El rostro de Wilshere se llenó de consternación. Parecía tan auténtica que Anne casi la aceptó, aunque notó que Wilshere se había quitado la chaqueta y la llevaba enganchada en la silla. No era el comportamiento de un hombre apurado.
– Bueno, gracias, comandante -dijo Wilshere-. Estarás alterada, pobrecilla. Quizá debiéramos volver.
Anne sacó a la potranca de debajo de las ancas del semental. Wilsher le dedicó al comandante un informal saludo inacabado. Se encaminaron de vuelta por el sendero hacia la nube densa que flotaba sobre el lado norte de la serra. El comandante se quedó atrás, inmóvil sobre su caballo, sólido como la estatua ecuestre de la plaza de una ciudad.
Avanzaron morro con cola hacia la quinta, inmersos de nuevo en la melancolía de la nube baja. Anne, hipnotizada por el ritmo de los caballos, rememoró el incidente; no la locura de Wilshere, sino la euforia de la inyección de adrenalina en la grupa del caballo desbocado: el miedo no había resultado tan espantoso como se lo imaginaba. Parecía decirle algo sobre las caras de la sala de juegos del casino, sobre la emoción y el miedo a ganar o perder. Quizá resultaba más emocionante perder, la atracción morbosa de la posible catástrofe. Se estremeció, lo cual hizo que Wilshere se volviera hacia ella. Le dedicó una sonrisa arrancada de una revista.
Desmontaron en el patio de la quinta y el mozo se llevó los caballos. Anne sentía las nalgas y los muslos como un bronce puesto a enfriar, el calor muy adentro, la superficie endurecida. El sudor de su pelo se había enfriado y tenía los músculos agarrotados. Siguió a Wilshere por debajo de los arcos hasta una sala rústica de losas llena de muebles de madera, con las paredes decoradas con un oscuro retrato de familia y grabados ingleses de caza.
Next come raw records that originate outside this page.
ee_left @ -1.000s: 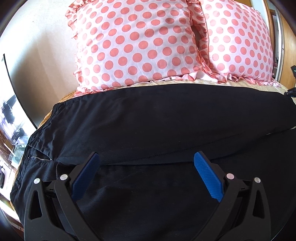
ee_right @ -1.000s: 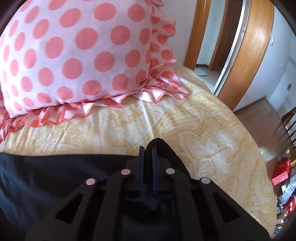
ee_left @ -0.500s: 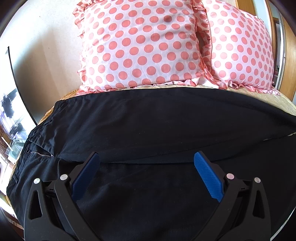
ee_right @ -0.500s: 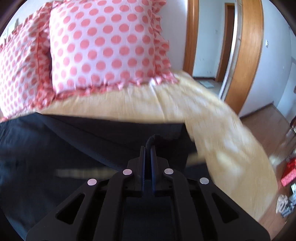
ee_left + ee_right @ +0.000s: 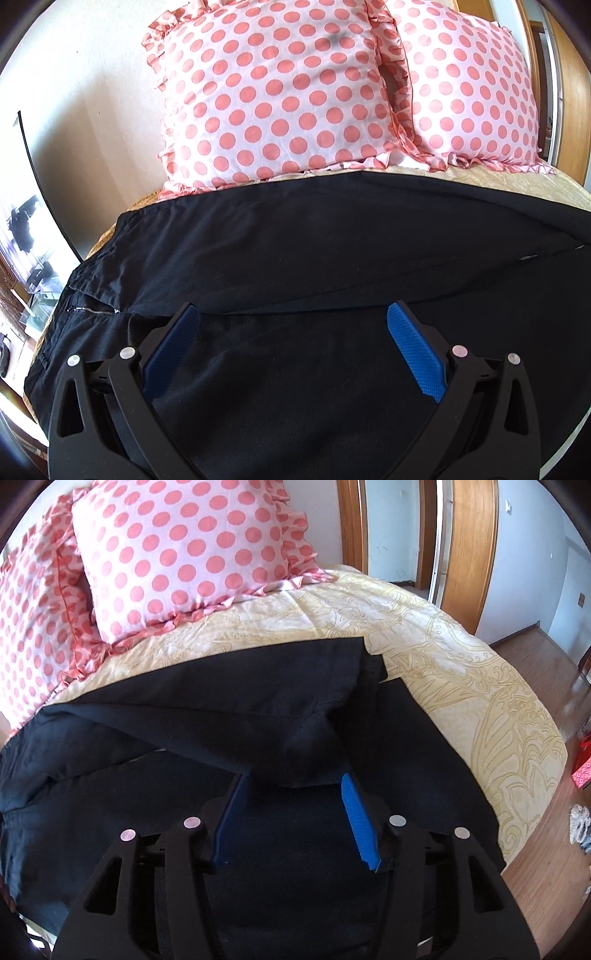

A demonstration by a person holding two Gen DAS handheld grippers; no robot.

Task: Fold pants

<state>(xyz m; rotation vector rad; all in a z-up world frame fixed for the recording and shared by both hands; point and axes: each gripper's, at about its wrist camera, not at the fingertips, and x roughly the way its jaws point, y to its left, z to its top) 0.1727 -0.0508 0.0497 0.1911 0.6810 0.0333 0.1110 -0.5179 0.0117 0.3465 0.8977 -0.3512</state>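
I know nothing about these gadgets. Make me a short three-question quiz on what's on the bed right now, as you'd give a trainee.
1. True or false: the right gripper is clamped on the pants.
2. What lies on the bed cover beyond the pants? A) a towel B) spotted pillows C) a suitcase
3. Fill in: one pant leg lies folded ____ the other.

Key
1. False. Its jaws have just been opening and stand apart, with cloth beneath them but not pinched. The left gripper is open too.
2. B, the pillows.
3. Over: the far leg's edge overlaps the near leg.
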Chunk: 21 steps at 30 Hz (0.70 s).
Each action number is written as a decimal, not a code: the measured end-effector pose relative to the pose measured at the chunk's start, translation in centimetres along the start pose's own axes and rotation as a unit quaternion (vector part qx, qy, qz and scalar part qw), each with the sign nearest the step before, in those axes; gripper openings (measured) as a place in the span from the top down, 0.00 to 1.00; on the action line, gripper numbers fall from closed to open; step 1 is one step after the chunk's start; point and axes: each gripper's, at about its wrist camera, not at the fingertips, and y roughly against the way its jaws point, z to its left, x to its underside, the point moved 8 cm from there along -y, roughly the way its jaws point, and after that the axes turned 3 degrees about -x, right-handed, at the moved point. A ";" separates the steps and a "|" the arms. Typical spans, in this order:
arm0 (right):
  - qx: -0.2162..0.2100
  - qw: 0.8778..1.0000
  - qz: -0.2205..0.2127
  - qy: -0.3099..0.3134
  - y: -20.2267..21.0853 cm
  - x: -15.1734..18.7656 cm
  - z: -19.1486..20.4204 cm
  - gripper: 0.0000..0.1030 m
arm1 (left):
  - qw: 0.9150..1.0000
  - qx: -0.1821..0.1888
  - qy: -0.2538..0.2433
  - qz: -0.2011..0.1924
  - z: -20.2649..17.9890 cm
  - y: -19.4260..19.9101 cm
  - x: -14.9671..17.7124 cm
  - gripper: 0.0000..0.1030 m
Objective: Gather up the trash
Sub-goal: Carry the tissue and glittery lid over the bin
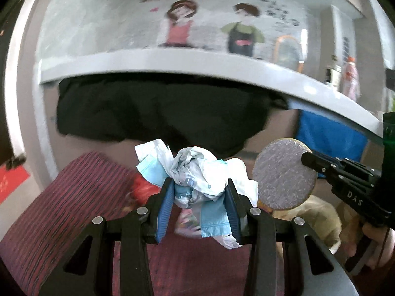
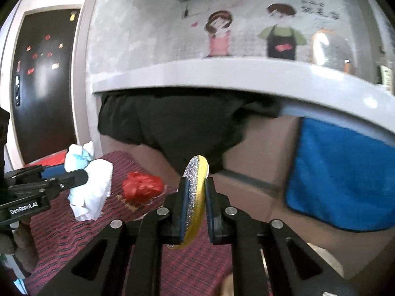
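Observation:
My left gripper point(image 1: 197, 202) is shut on a crumpled wad of white and light-blue paper trash point(image 1: 197, 172), held above a red striped cloth point(image 1: 81, 197). The wad also shows in the right wrist view point(image 2: 90, 187), with the left gripper point(image 2: 81, 176) on it. My right gripper point(image 2: 196, 197) is shut on a round glittery silver disc with a gold rim point(image 2: 196, 197), held edge-on; in the left wrist view the disc point(image 1: 284, 175) shows face-on, with the right gripper point(image 1: 306, 159) on its edge. A crumpled red wrapper point(image 2: 142, 187) lies on the striped cloth point(image 2: 74, 234).
A black bag-lined bin point(image 2: 177, 128) sits ahead under a white ledge point(image 2: 222, 74); the bin also shows in the left wrist view point(image 1: 158, 113). A blue cloth point(image 2: 345, 180) hangs at the right over a cardboard box point(image 2: 259, 172). A dark door point(image 2: 47, 79) stands at the left.

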 end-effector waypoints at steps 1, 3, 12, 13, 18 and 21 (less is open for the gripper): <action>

Los cuernos de los venados ensartaban el aire palpable y mohoso de la habitación. Del techo colgaba una macabra araña de astas sin encender y había una mesa de refectorio cubierta de platos de quesos, chouriços, presunto, aceitunas y pan. Wilshere se sirvió un generoso vaso de vino blanco de una jarra de barro y le ofreció a Anne otro vaso.